Over the years, the golf cart buyer demographic has changed. Street legal carts, technically referred to as LSVs (low speed vehicles), are no longer owned solely by old folks. According to Alex Yeniscavich, manager of Golf Cart Outlet in Southport, retirees are still the predominant buyers, but more and more younger folks and even millennials are having fun with them. As an example, the Southport police chief has one and says, “I like to take my wife out to dinner and my god-daughter down to the waterfront.”
The rental cart business is also thriving. Most customers are tourists, but some local residents rent them when they want a new and different way to entertain their guests.
Several golf cart owners have decorated their cart. Tracy Beaulieu admits to having a thing about flamingos, so she put a bright pink one with a matching wind spinner behind her bright pink cart. Other carts have a patriotic theme or a beach look or they support a sports team. Stuart Callari has a protective covering around hers. “I drive it all year round and it’s also good for those quick pop-up storms we get in the summer,” she says.

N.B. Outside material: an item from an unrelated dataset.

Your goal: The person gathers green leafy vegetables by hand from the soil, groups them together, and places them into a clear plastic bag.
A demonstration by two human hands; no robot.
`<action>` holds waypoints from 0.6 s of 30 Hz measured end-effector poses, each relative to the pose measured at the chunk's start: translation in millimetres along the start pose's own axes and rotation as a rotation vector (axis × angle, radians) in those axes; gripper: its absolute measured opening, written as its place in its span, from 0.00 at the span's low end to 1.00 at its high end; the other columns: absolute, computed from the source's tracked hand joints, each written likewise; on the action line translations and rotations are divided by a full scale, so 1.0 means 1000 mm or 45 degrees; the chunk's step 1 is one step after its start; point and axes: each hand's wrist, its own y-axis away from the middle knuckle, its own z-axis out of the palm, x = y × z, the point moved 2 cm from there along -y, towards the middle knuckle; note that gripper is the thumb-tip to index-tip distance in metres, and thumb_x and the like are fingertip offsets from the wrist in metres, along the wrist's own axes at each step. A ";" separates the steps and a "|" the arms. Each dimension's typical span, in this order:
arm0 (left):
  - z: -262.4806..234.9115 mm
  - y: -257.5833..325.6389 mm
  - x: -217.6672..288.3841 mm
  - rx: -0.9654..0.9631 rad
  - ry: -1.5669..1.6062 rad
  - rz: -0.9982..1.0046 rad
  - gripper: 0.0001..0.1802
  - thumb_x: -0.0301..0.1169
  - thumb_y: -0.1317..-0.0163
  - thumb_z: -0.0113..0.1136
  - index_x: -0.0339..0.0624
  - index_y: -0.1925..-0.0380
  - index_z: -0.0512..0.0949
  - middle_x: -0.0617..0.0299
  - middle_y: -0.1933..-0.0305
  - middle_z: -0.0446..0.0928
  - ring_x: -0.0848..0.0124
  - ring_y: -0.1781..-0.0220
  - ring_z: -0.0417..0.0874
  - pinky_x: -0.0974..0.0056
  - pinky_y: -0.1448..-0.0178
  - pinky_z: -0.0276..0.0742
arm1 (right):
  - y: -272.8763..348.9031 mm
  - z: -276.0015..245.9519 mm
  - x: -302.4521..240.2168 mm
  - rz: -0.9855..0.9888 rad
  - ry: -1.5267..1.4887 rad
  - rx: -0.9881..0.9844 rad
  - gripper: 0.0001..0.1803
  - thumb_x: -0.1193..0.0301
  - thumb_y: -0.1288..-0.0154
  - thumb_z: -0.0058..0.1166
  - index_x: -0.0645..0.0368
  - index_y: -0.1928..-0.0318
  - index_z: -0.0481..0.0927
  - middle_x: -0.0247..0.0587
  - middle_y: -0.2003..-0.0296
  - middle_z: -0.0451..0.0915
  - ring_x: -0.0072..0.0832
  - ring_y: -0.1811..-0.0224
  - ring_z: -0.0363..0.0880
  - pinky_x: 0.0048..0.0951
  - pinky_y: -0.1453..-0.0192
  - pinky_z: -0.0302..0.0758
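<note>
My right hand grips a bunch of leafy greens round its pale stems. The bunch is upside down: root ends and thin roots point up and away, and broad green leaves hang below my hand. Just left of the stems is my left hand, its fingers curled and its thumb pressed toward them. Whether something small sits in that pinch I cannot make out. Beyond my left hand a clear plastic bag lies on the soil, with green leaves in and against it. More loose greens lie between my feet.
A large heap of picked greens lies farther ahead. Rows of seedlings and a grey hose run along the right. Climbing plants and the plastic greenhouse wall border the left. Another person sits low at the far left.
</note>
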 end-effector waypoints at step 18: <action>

Anyone thinking about buying one of these fun vehicles needs to know that they are under pretty much the same regulations as a car. You must have a valid driver’s license. You need to have either a license plate from the DMV or a sticker from the Southport police department. However, even if you have the DMV plate, you are still asked to register your cart with the City of Southport and get a sticker. It’s free if you have already had it inspected by the state and have a license plate; the registration costs $25 if you don’t because the city will inspect it for you. You need to have DOT approved tires, seat belts, mirrors, reflectors, head, tail and brake lights, turn signals, windshield wipers, a speedometer and a horn. You cart dealer will provide you with a NC ID number, much like the automobile VIN number. And you need to have insurance.
When you get your sticker from the City of Southport, you will also be given a brochure that explains all the rules and regulations. Essentially your license plate or sticker enables you to go on any public street that has a posted speed limit of 35 mph or less. Your vehicle cannot exceed 20 mph, which is probably all it can do anyway.
Regular LSVs are not allowed on the beach; however, there are specially designed wheelchair street legal carts that have extra-wide tires, and these are allowed on the beach in certain designated areas as long as they have a handicapped sticker. As with regular cars, it is against the law to drive a LSV if you have been drinking. Fair warning: Due to the enormous increase in LSVs in Southport, the police are enforcing the rules more conscientiously than they have in the past.
In addition to the rules and regulations, most drivers have their own courtesy code. They know they are slower than automobile traffic, so they pull over to the right side of the road to let a car pass them. But there are still some pedestrians and automobile drivers who wish LSVs had never been invented. Well, they have, they are legal, and they are here to stay. So now the goal is for LSV and automobile drivers and pedestrians to share the road and establish a friendly and safe coexistence.